__What is required__: The data below holds the lines to copy: everything from the line containing "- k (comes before" to the line containing "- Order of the", both ends included, set down exactly.

__The data__:
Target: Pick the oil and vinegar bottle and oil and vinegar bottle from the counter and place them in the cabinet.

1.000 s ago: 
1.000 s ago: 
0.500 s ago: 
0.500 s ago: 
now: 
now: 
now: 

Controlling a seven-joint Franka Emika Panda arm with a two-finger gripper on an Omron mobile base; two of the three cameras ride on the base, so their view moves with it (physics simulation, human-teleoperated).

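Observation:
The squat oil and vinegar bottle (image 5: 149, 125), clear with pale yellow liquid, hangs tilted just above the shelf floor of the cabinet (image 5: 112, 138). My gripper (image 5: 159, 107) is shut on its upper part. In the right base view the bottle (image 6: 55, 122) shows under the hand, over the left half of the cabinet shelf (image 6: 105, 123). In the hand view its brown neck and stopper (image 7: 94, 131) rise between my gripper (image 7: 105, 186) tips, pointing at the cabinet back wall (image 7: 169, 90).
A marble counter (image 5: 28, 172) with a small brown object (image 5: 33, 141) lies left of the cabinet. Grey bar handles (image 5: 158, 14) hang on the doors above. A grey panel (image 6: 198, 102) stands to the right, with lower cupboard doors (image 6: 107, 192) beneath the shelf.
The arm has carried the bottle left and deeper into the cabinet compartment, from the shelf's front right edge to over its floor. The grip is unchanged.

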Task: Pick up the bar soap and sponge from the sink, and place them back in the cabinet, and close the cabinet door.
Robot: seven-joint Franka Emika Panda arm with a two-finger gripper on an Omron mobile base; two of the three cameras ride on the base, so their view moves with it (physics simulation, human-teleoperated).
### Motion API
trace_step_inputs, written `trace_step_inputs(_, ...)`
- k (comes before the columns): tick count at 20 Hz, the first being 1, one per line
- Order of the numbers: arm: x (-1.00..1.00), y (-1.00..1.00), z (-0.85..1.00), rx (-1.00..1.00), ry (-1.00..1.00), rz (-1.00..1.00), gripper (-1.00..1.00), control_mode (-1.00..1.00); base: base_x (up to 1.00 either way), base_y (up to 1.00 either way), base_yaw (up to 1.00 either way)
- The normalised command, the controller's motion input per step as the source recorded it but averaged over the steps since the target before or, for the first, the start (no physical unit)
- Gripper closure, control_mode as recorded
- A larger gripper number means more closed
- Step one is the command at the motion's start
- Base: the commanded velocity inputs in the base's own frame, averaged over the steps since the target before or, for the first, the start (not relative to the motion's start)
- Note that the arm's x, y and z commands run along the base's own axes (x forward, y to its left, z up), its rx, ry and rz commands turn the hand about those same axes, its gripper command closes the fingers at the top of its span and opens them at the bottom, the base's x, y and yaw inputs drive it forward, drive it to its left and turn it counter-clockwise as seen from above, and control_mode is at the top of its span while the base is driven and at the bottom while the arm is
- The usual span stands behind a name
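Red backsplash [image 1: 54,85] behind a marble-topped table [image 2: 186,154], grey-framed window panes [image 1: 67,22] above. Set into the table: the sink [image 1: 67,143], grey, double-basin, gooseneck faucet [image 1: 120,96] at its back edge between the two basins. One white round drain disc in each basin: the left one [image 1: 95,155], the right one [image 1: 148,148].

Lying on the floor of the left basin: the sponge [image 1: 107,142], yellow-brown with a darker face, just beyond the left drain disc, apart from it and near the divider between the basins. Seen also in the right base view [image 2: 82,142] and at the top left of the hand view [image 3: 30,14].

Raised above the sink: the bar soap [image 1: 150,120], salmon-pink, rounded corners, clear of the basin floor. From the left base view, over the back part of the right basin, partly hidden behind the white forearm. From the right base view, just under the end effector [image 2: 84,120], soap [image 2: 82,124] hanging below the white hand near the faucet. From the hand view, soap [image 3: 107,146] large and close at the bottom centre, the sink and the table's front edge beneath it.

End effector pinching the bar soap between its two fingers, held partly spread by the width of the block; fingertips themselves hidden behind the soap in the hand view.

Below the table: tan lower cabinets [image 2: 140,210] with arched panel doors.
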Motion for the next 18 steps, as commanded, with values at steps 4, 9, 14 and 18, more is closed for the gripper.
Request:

__Exercise response__:
- k (comes before the columns): tick count at 20 Hz, the first being 1, one per line
- Order of the numbers: arm: x (-1.00..1.00), y (-1.00..1.00), z (-0.85..1.00), rx (-1.00..1.00), ry (-1.00..1.00), rz (-1.00..1.00), gripper (-1.00..1.00), control_mode (-1.00..1.00); base: base_x (up to 1.00 either way), base_y (up to 1.00 either way), base_yaw (up to 1.00 either way)

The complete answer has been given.